The Role of a Company Secretary
What comes to mind when you hear the title of secretary? Do your initial assumptions change depending on its modifiers, such as company – as in Company Secretary, or state – as in Secretary of State? If you think that secretary is a slightly demeaning or misleading title for someone with highly influential power, you are not alone. This continues to be a hotly debated topic among Company Secretaries globally. In what follows, I will sketch (and clarify) some common myths and misconceptions about the role.
It’s just a ‘glorified administration assistant’
Most Company Secretaries who have another qualification will tend to refer to the other qualification first, for example, “Chartered Accountant” or “Attorney at law”, or simply refer to it as “Corporate Legal Professional” to escape the stigma that is associated with the title as is. My recent forage into this area revealed that the role is poorly understood and there is some expectation that it carries little weight and is mainly administrative, when, in fact, the opposite is true. The role of a Company Secretary, especially since the recent financial crises, forms a principal part of any company’s governance structure and becomes, in many respects, a
key component of the company’s conscience and strategic growth model. Yes, the Company
Secretarial team prepares the board papers, but more importantly, the Company Secretary is an officer of the company and as such, has certain fiduciary responsibilities that obligate him/her to take a more examined look at what is happening throughout all aspects of the company’s operations.
It’s a role that mainly women occupy
Based on UK National Career Services statistics, the ratio of men to women working in this sector is 70:30. This may vary in the Caribbean, and in Jamaica, where women are represented in higher numbers in upper management roles. Certainly, within the LLM programme I am pursuing, specific to attaining the professional qualification GradISCA, the numbers are quite balanced.
The roles of General Counsel and Company Secretary go hand-in-hand
Increasingly, it seems that the role of Company Secretaries is being merged with General Counsel of the company, as seen in the statistics for the FTSE 100 companies (London Index of the largest 100 publicly traded companies). In many advertisements for Company Secretarial positions in The Gleaner or Jamaica Observer, I have seen the two merged in a job descriptor. However, the Director of Policy at the Institute of Chartered Secretaries, Peter Swabey, voiced the implicit conflicts present, saying that “there is a different focus for the two roles”. Essentially, the General Counsel should work closely with the CEO, advocating the company’s interest, and the Company Secretary should work closely with the Chairman, moulding relationships to ensure that governance structures are strong. Perhaps, attorneys are desirous of more control.

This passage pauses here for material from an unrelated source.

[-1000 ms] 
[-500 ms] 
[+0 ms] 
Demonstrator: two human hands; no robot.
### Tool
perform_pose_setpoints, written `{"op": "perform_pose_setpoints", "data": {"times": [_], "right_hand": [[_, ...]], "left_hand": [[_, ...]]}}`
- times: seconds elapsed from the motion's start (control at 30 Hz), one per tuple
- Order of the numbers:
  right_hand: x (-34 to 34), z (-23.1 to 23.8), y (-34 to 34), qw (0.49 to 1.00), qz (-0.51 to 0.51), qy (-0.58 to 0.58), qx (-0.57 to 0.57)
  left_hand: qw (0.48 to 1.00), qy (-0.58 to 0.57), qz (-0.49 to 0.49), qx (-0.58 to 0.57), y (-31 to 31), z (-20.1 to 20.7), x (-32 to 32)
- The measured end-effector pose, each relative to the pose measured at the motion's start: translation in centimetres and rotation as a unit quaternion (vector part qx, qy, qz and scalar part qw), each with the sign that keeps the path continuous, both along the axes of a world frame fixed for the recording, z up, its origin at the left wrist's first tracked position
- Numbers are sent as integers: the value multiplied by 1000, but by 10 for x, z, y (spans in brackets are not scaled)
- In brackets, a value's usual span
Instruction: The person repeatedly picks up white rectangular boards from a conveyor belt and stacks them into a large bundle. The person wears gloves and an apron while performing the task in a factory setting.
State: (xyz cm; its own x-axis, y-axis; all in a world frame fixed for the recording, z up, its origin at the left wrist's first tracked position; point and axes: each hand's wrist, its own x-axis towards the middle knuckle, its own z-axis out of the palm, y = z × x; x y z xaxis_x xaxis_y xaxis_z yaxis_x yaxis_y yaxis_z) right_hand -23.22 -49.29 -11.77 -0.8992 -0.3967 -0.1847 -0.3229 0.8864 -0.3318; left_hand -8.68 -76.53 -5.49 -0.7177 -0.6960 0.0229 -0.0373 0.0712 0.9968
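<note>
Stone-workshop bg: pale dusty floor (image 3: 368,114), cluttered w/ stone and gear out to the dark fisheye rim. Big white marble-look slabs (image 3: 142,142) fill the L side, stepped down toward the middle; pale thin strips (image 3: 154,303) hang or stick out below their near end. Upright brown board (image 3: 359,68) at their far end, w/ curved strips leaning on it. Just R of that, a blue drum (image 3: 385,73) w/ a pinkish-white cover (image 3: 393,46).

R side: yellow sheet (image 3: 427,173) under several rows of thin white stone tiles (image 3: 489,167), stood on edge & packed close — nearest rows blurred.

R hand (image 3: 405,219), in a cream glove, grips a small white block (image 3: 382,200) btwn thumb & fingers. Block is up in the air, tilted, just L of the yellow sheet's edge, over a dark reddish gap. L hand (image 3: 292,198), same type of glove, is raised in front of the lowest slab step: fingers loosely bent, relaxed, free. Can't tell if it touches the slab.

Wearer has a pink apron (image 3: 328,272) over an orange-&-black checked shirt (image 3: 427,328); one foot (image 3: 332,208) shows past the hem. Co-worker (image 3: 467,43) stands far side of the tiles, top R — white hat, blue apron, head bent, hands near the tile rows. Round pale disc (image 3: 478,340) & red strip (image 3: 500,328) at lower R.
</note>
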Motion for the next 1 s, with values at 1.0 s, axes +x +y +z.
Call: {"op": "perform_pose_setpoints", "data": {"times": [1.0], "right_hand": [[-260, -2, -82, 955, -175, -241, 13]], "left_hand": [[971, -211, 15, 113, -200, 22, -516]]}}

The position as Company Secretary should be the training ground for women
Many say it’s the perfect way for women to have a soft entry into the boardroom. However, this is a questionable motive, at best. Firstly, the role is very specific and independent of a person’s capacity to be a Board member. Secondly, as Peter Swabey maintains, based on discussions of industry professionals, the career progression is most in line with the role of Chairman of the Board.
The role is a “Dumping Ground” for all the tasks no one else wants to do or understands
With a platform that is often referred to as the ”dumping ground” for everything the Board doesn’t want to deal with, it’s hard to specify what the terms of reference of this position should be. In many instances, it tends to depend on the relationship which has been established by the Chairman and the other Board members. The “dumping ground” perception might have its advantages, as some professionals cite the variability in their portfolios as what attracts them to the job in the first place. However, for others variability tends to be a point of anxiety.
The name should be changed
In the time of Pharaohs, based on hieroglyphics on the caves, carvings of persons who were considered secretaries of the Pharaoh held the position of what we would now term the Prime Ministers who attended to the general governance of the society. The name has great history and context, and although modern interpretations conjure thoughts of tight skirts and coffee clean-ups, the significance of administration and governance has taken centre stage with the collapse of the financial sector. If we decide to change the name, my vote would be for including the word Priestess. But, luckily, I’m not the one with the casting vote.